WHAT IS NEEDED: Could you please find each line in the records that contains the word "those" and copy it?

PROVIDED DATA:
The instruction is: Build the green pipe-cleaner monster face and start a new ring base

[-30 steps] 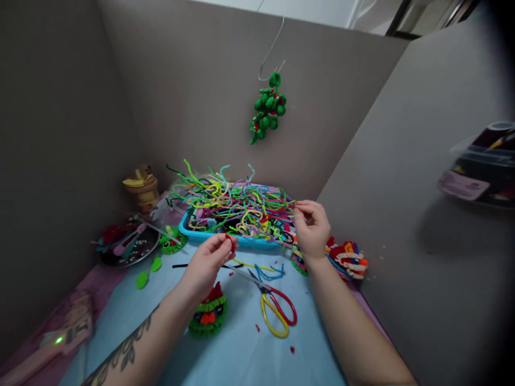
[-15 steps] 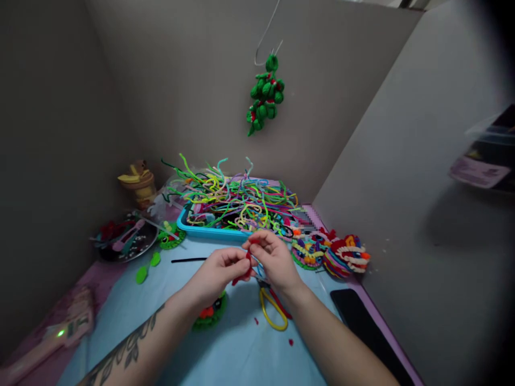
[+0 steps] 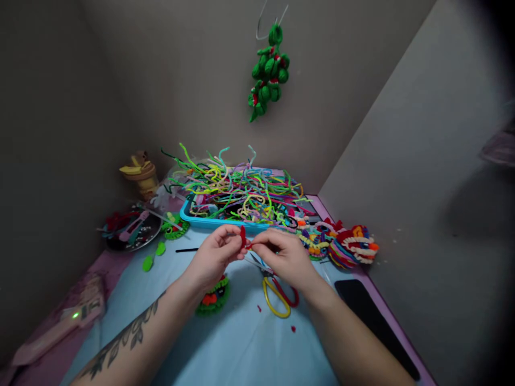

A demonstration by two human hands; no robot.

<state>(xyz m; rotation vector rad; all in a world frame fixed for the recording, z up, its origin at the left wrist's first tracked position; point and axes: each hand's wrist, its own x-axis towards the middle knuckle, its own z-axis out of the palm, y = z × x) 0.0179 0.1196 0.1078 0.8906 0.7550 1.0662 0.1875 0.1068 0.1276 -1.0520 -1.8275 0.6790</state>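
Underneath, counter (image 3: 257,348): blue-covered.
Tray (image 3: 213,221): far, heaped with fuzzy stems (image 3: 241,187).
Left hand (image 3: 216,253): fingers (image 3: 232,246) pinched on a red piece (image 3: 243,236).
Right hand (image 3: 286,257): fingers bunched at its right; hold unclear.
Scissors (image 3: 266,274): lying nearer, slightly right.
Red piece: between the hands, before the far tray.

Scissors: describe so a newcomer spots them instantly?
From the blue tray, come nearer over the light blue cloth. The scissors lie just below the right hand in view. One yellow and one red handle loop set them apart from the green figure nearby.
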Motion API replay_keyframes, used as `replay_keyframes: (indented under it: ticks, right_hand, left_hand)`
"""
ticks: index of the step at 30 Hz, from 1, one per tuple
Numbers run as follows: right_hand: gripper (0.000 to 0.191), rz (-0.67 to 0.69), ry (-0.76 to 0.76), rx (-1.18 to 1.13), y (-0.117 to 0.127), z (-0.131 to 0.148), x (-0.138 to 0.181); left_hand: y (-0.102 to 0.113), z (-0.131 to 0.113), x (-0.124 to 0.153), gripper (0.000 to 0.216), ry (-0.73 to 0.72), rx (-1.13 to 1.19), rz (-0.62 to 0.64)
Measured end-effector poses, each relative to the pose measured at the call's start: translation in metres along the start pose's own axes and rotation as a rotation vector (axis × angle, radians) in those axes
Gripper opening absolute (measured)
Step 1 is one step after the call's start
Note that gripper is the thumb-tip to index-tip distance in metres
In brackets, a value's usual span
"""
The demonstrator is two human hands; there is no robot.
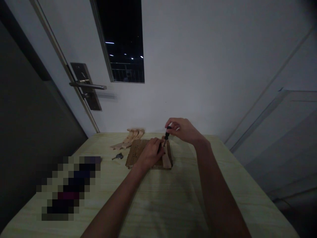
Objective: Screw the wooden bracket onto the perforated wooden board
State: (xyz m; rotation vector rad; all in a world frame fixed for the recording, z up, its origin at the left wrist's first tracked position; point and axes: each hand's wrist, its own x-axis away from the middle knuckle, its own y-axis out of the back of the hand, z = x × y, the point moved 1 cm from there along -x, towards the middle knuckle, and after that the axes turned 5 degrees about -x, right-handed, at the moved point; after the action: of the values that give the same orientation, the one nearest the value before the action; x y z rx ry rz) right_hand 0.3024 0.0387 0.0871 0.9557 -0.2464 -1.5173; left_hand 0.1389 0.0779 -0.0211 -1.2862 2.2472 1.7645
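A flat wooden board (135, 153) with small holes lies near the far end of the table. A light wooden piece (166, 160) rests along its right side. My left hand (150, 153) lies on the board, fingers curled against that piece. My right hand (183, 129) pinches the black handle of a small screwdriver (167, 133), held upright with its tip down at the wooden piece.
Several pale wooden slats (129, 139) lie behind the board by the wall. Small dark metal parts (118, 156) sit left of the board. A blurred dark object (68, 188) occupies the table's (163, 205) left side. A door with a lever handle (87, 86) stands left.
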Motion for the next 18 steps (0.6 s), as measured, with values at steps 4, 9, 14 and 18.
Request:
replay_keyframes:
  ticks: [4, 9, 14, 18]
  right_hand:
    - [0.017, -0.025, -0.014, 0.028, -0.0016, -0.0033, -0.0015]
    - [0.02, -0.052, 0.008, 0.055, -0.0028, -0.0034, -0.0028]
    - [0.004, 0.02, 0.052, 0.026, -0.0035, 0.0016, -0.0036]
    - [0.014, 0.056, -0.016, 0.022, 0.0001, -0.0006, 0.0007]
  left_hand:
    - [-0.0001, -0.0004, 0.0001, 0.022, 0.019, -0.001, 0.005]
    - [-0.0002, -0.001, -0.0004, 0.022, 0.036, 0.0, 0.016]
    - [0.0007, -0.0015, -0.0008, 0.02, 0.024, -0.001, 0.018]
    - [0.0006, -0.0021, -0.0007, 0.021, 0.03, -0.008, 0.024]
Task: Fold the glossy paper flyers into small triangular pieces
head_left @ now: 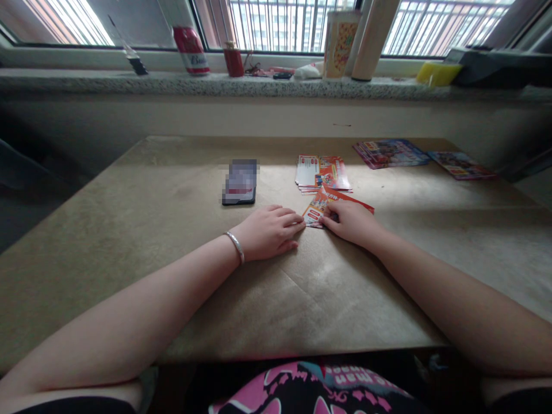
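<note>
Tabletop: beige, faintly mottled, with a soft sheen; the table (107, 230) stands near the wall (259, 118) under the window, a pale band of light crossing its far half.
Orange flyers: the overlapping flyers (314, 214) lie on the table between the 2 hands, fanned a little at an angle.
Left hand: the left hand (271, 233) rests loosely on the tabletop, fingers extended, tips at the flyers' left edge, gripping nothing; a silver bracelet (235, 247) circles the wrist.
Right hand: the right hand (351, 220) is curled over the flyers, thumb and forefinger drawn together; I cannot tell whether they pinch a sheet.
Beyond the hands: an orange-and-white stack (323, 172) sits just behind the flyers, a phone (240, 183) to its left, and 2 bluish leaflet piles (392, 153) toward the far right corner.
Windowsill: the speckled stone sill (276, 88) carries a red-and-white can (191, 50), a small red bottle (233, 59), a tall patterned cup (340, 46) and a yellow object (440, 74).
Outside: vertical railings (448, 29), bright daylight.
</note>
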Demonstrator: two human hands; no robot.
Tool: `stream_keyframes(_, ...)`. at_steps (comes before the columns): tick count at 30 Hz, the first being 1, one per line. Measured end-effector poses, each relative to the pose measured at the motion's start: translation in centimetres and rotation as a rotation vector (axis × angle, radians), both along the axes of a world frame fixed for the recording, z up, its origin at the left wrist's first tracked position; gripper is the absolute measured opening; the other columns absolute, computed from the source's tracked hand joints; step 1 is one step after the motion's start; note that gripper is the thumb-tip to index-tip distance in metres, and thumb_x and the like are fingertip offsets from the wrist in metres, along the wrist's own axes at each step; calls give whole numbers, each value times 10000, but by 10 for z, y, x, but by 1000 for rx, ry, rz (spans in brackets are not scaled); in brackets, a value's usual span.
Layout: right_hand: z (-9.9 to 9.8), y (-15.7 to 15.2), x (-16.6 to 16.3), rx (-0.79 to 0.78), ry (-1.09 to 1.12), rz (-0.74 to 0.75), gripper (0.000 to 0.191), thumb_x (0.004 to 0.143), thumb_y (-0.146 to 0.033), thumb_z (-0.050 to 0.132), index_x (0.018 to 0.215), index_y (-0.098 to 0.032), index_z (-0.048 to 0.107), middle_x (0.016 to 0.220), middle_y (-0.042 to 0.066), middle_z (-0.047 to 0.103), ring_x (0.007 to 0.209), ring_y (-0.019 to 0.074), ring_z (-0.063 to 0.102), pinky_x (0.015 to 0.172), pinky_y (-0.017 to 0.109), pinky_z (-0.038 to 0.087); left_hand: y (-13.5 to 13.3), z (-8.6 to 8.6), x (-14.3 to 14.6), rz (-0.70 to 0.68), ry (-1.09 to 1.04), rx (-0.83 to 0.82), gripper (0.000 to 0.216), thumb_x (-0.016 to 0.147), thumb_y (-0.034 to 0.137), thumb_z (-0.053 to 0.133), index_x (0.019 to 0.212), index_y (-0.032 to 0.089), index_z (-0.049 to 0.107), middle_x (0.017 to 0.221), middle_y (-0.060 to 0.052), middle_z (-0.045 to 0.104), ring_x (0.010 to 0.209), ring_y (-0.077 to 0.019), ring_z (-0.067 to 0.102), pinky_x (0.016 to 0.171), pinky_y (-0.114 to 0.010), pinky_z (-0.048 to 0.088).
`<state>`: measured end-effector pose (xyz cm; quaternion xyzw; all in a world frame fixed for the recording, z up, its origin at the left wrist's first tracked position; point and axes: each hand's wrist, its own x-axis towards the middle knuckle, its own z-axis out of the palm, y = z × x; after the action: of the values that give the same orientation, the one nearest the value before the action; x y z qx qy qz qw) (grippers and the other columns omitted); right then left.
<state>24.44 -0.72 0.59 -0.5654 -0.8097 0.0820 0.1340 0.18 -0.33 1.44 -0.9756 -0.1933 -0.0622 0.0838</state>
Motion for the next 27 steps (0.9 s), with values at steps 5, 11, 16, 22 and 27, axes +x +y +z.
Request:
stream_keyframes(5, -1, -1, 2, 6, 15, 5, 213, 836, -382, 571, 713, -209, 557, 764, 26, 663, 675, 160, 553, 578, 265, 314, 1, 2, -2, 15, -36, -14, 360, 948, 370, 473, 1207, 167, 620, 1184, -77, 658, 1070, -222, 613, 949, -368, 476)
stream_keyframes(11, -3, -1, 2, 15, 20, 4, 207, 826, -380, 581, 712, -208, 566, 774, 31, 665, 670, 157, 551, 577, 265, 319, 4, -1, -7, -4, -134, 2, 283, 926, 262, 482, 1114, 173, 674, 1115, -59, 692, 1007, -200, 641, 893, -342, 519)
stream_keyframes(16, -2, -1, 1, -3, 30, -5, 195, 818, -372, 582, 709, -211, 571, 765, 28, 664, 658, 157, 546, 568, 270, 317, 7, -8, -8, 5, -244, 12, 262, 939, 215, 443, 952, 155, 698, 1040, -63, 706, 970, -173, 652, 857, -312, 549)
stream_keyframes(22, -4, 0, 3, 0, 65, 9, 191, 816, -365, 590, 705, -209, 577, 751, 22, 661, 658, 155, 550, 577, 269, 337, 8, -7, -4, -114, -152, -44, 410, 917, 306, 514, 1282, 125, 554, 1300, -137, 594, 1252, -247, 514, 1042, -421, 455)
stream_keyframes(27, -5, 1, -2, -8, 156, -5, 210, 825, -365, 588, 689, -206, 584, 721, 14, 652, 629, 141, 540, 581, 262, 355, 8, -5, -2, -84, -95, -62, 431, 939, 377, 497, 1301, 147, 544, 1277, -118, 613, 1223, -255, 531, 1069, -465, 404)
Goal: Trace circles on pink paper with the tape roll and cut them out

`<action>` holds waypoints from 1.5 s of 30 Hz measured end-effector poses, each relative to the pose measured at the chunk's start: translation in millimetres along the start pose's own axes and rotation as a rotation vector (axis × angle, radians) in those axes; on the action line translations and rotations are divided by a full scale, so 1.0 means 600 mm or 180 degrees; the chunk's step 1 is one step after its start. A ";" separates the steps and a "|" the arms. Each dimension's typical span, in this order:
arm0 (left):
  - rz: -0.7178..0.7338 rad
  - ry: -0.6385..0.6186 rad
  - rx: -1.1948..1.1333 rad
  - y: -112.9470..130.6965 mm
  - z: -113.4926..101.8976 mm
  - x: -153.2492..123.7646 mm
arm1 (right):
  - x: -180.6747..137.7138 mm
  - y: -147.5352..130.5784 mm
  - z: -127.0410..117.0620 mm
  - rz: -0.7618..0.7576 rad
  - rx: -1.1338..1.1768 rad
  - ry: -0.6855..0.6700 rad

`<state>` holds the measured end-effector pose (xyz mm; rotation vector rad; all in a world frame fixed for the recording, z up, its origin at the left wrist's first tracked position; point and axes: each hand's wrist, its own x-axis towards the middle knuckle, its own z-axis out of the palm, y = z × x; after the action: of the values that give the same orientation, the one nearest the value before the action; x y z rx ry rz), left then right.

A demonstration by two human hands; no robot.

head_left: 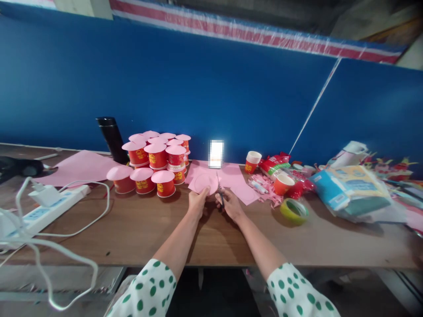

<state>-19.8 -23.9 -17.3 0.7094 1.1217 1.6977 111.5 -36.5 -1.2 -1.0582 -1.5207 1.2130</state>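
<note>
My left hand [197,201] pinches the near edge of a round pink paper disc [205,182], holding it just above the wooden table [139,229]. My right hand [229,204] is closed around a pair of scissors [220,193], whose blades point up into the disc's right side. More pink paper [236,180] lies flat under and behind the disc. Left of my hands stands a cluster of red paper cups capped with pink discs [155,160].
A black flask [112,138] stands behind the cups. A white power strip with cables [46,204] lies at left. At right are two loose red cups [253,162], a green tape roll [294,210], pink scraps and a blue packet [353,191]. A blue partition backs the table.
</note>
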 end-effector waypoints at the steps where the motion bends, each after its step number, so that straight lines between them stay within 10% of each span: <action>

RESULT OF THE EXERCISE:
Measured end-effector poses, each relative to the pose measured at the call's start: translation in metres along the start pose's own axes and rotation as a rotation vector (axis × angle, radians) in those axes
`<action>` holds waypoints from 1.5 s of 30 Hz measured end-effector poses, each relative to the pose measured at the chunk's start: translation in millimetres along the start pose's own axes and rotation as a rotation vector (axis × angle, radians) in those axes; on the action line translations and rotations are divided by a full scale, so 1.0 means 600 mm or 180 degrees; the chunk's step 1 is one step after its start. A ";" separates the steps and a "|" the arms. Each dimension's typical span, in this order:

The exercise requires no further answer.